24. Question your resistances

What are you avoiding when it comes to singing? Can't stand speaking through the text? Practicing scales? Securing your high notes? It's time to question why. Your brain avoids something that it perceives as painful as a protective measure, but this stuff shouldn't be psychologically painful, so figure out why you feel this way. You are doing yourself a profound disservice with avoidance. If you need some help with this, I made a video about procrastination which you may find useful.


25. It’s a good thing that some people won’t like your work

I remember the first time I had a hate comment online and I was congratulated by one of the soloists at the national opera company, "you've made it!" she said. It's hard at first, but wear your hate comments like a badge of honor. You've invested time coming up with a strong and unique artistic perspective, and that means that people will develop some pretty strong feelings, both positive and negative, about your work. Like earlier when I likened my voice to a panda, some people find them super cute and endearing, and others will see them as blundering idiots who can't even figure out mating. Be proud that you have developed something unique and valuable, it won't change despite people's opinions.

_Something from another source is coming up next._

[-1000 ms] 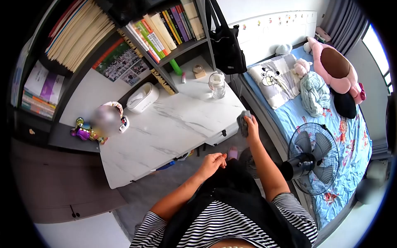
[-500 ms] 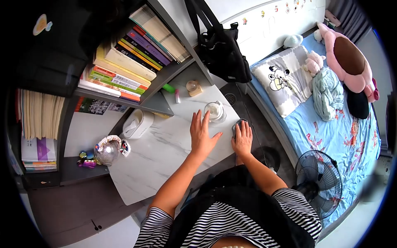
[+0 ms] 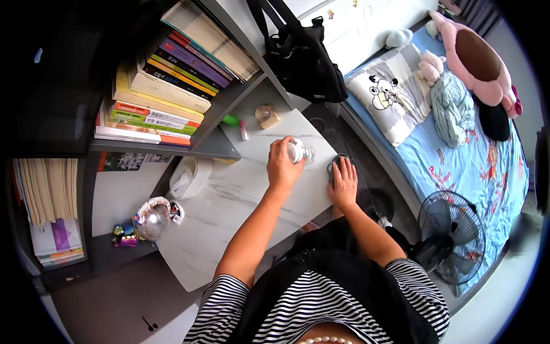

26. Reviewers are often pretty clueless

On the topic of opinions, the same applies to reviews. The same as developing a neutral perspective like in point 21, take reviews with a grain of salt. Getting a good review is great because you can use it for your media presence, but keep it at that. Your value doesn't change based on good or bad reviews. Also, reviewers only see a tiny snapshot. They form an opinion based on one performance, they don't know anything that happened behind the scenes with preparation or direction. In addition, and perhaps this is also a controversial opinion, I fear the art of writing good reviews has pretty much died. Either reviewers are lazy, or they assume their readers are stupid. Read almost any review today and you will read about what the set looks like, the synopsis and if you're lucky a few short comments about the singers. They stay on the surface, there is no real thought or analysis into what the director is trying to say artistically, or how the costumes, set, lighting, music, and dramatic interpretations play into this. Even then, a thoughtful and well-written review is still just one person's opinion at the end of the day.



Learning


27. Listen to lots of recordings

One of the biggest mistakes young singers make it to listen to the same recording over and over again. This is problematic for a few reasons: a) you could be unwittingly learning someone's mistakes, b) you aren't developing your own unique point of view, c) you're missing out on an opportunity to learn about the history of the art form. It's really useful to have an understanding, particularly of the iconic, classic recordings, that have come before you so you can figure out what does and doesn't resonate with you and why.